Look at any successful (and legal) company and you’ll find it is built on hard work in particular off the backs of the people on the very top of the org chart. I’m not talking about charlatans who sell fraudulent dietary supplements over the web and write books to inspire others to be worthless scammers in just 4 hours a week. I mean real companies, that have been around for years, with track record of building millionaires up and down the management chains.
Those folks work hard.
After giving my son a bath and rocking him to sleep around 9PM I hung out with my wife and watched Venture Bros for a little while. So after the whole day of out and about and working on the monkey, I took an hour or so to relax. Then at 11:15 PM I went to the airport to pick up Erick Simpson from Intelligent Enterprise, a highly respected MSP organization and a training firm and author and the list of credentials goes on. Four beers, two diet cokes and two bags of pretzels later, Erick and I compared notes on trends we see in the SMB space. Trends, business model changes, competitive landscape, opportunities, threats. We wrapped up at 3:18 AM.

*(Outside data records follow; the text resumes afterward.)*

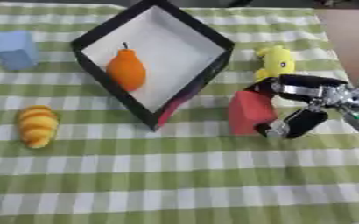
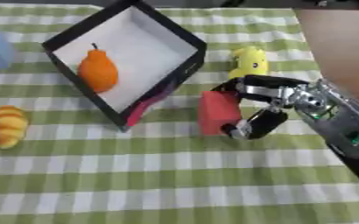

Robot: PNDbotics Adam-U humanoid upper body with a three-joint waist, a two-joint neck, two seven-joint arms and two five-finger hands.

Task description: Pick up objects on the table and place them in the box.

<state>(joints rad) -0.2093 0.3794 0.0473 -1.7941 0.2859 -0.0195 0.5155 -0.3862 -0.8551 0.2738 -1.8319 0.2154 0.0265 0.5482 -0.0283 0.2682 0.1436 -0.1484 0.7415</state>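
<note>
Red block (image 1: 251, 111) sits on the desk just right of the box (image 1: 213, 37), my right hand (image 1: 309, 103) curled round it, thumb below. Grasp step; next I lift and carry it over the box rim.

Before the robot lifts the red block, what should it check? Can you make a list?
1. Right hand curled around the red block: ok.
2. Block off the green checked tablecloth: not ok, it looks to be resting there.
3. Black-walled white box has free floor: ok.
4. Orange pear-shaped toy sits inside the box, left part: ok.
5. Yellow toy near the hand: cannot tell if touching.
</note>
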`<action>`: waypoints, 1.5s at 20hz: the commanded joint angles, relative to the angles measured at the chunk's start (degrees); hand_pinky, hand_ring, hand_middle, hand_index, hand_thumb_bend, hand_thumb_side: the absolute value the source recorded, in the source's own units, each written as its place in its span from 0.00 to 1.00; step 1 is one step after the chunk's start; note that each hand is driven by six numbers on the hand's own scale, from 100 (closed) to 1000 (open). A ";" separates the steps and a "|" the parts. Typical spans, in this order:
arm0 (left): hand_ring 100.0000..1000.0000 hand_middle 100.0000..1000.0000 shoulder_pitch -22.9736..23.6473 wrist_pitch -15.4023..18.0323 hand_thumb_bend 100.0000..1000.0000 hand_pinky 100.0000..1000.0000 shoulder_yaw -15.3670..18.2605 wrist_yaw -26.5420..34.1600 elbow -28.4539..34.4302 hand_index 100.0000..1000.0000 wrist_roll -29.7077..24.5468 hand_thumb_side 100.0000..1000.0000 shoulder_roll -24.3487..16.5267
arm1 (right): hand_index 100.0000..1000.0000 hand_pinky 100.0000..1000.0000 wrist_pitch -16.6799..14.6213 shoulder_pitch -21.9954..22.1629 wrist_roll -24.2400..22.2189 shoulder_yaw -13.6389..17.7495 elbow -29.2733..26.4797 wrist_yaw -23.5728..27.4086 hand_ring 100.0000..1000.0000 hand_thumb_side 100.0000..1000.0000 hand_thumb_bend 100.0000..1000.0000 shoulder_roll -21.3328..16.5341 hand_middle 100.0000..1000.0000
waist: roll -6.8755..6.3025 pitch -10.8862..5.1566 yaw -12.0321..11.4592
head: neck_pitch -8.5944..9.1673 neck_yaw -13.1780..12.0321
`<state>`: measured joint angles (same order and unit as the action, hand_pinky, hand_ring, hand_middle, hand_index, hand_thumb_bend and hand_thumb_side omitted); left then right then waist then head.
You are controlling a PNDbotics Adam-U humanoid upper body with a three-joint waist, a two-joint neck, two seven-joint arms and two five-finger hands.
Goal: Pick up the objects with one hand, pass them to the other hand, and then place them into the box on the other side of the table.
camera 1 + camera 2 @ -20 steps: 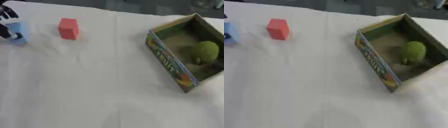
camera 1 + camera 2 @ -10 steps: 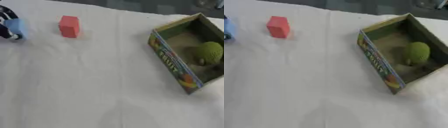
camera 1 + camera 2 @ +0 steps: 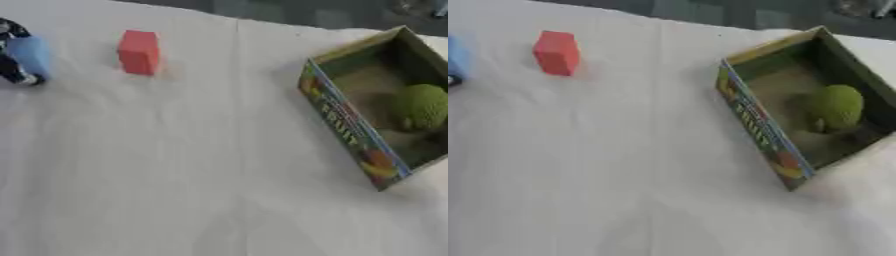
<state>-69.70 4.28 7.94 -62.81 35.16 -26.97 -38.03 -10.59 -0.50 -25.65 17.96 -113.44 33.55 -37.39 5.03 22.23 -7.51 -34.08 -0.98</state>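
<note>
A light blue object is held at the far left edge of the surface, with the dark fingers of the left robot hand curled round it. Just to its right a red block stands free near the far edge. The cardboard box, holding a green round fruit, lies well apart at the right edge, its long axis slanting away. The right robot hand is not seen, so a handover would have to be met mid-surface.

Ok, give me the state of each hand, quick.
Left hand: shut on the blue object, at the left edge.
Right hand: not in view.
</note>
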 commanded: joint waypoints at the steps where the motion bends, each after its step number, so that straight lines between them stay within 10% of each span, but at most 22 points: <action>1: 0.77 0.70 -0.96 -0.19 0.35 0.75 0.70 0.15 0.63 0.76 0.52 0.00 -1.99 | 1.00 1.00 0.17 -0.14 -0.03 0.45 -1.16 -0.42 1.00 0.51 0.00 -0.87 1.00 | 0.48 -0.23 0.03 | 0.65 -0.02; 17: 0.53 0.48 -0.96 5.26 0.03 0.47 -3.44 6.27 5.02 0.56 2.01 0.00 -2.41 | 1.00 1.00 1.35 1.19 -0.08 0.74 -1.16 3.10 1.00 0.50 0.00 -3.32 1.00 | -1.30 -3.97 -1.91 | -2.17 3.22; 24: 0.48 0.44 3.71 11.11 0.00 0.43 -7.86 24.44 14.69 0.53 0.70 0.00 -4.59 | 1.00 1.00 1.87 0.94 -0.65 0.62 -1.16 6.97 1.00 0.49 0.00 -6.41 1.00 | -2.53 -6.30 -3.31 | -3.63 5.72; 30: 0.45 0.42 10.13 8.11 0.00 0.40 -10.93 44.02 27.56 0.50 -0.81 0.00 -6.53 | 1.00 1.00 1.13 0.39 -1.81 -0.14 -1.16 8.72 1.00 0.48 0.00 -9.09 1.00 | -3.14 -7.35 -4.28 | -4.52 7.11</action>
<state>-58.80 13.12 -2.72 -22.38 59.50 -27.61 -41.91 -9.23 0.36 -27.09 17.49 -113.44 41.64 -43.80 2.81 17.30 -11.79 -38.39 5.81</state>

In three hours I will be waking up to meet over breakfast with Stuart and Frank from SecureMyCompany, global leader in hosted Kaseya deployments.

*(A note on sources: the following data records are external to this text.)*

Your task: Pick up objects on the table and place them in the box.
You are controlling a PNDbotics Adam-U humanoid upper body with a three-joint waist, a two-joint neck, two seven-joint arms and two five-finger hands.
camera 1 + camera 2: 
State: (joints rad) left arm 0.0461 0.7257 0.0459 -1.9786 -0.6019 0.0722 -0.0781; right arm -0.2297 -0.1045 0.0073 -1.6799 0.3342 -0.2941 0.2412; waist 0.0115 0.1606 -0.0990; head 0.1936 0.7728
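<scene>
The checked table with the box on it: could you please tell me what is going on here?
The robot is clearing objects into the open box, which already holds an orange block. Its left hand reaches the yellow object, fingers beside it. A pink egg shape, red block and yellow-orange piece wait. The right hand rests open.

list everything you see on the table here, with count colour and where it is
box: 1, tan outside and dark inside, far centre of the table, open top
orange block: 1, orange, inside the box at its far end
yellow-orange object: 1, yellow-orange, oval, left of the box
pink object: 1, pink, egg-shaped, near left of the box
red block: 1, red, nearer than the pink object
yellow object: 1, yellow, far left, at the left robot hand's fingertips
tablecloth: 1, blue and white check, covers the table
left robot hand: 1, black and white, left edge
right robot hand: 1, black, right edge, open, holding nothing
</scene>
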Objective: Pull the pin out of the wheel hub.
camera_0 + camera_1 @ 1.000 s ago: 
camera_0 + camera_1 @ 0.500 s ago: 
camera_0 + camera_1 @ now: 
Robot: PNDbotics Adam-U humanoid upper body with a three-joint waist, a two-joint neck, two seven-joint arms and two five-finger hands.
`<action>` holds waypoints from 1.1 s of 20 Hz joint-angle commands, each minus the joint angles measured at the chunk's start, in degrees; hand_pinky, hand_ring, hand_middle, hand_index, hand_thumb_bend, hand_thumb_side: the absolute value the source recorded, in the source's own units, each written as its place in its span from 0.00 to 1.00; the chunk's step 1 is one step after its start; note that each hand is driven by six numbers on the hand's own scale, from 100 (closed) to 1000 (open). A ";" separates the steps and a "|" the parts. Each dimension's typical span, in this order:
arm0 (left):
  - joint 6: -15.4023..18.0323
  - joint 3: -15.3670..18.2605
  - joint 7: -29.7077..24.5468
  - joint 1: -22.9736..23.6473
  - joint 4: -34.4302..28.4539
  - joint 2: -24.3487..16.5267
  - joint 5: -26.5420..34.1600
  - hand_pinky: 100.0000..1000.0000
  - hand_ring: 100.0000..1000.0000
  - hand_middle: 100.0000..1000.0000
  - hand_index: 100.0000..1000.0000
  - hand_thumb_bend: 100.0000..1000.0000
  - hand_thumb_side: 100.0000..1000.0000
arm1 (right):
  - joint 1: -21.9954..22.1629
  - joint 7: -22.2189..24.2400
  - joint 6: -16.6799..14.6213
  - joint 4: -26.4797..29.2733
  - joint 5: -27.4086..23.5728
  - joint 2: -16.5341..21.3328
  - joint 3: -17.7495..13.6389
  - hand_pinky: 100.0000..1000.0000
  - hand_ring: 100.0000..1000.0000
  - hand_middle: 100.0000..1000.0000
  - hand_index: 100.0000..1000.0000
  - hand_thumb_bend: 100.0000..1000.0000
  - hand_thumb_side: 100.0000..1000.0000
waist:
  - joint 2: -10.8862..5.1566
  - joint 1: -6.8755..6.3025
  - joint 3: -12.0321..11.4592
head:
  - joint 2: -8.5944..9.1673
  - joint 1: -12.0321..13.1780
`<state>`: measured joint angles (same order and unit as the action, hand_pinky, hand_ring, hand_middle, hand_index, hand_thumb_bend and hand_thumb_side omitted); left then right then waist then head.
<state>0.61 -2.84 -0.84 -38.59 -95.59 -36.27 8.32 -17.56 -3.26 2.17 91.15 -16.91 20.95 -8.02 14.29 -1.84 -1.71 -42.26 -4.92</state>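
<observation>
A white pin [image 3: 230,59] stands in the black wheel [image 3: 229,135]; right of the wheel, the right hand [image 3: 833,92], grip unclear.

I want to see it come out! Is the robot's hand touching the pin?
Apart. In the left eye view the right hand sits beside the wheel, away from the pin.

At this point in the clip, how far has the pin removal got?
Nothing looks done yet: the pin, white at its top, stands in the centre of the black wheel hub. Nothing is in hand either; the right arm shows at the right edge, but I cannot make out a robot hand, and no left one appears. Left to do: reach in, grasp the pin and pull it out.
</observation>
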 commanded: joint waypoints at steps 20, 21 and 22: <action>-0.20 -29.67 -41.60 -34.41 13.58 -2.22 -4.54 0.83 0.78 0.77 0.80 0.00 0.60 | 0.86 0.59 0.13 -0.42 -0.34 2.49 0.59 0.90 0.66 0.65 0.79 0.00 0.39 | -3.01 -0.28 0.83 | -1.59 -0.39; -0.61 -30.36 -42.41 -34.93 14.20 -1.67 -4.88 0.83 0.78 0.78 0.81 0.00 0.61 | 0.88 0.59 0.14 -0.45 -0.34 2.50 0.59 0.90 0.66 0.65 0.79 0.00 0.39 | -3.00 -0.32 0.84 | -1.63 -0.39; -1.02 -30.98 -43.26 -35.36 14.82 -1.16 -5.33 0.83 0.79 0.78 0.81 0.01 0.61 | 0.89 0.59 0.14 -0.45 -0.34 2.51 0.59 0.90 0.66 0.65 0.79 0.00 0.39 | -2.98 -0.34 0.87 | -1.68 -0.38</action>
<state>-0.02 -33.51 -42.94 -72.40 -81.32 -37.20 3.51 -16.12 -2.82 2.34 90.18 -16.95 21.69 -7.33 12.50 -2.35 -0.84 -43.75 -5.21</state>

After which I will go through the usual 9-5 day running the company that provides thousands of you with the services that make it possible to do your job.
Yup, that’s what a Sunday night to Monday morning, on three hours of sleep, looks like if you want to be successful.
Is this gratuitous self-promotion? You bet. But who do you think the customers pick and trust to run their IT? Companies that work hard, care and improve their offerings every day, or slackers that despite their lack of motivation and insurmountable demand for technical services managed to remain unemployed and employeeless but took a dozen vacations?
Ask yourself what you are really spending your life doing and who you are serving. When you have some perspective then you can define your goals, your process and pave the way to the destination. Hint: It ain’t getting done in 4 hours a week.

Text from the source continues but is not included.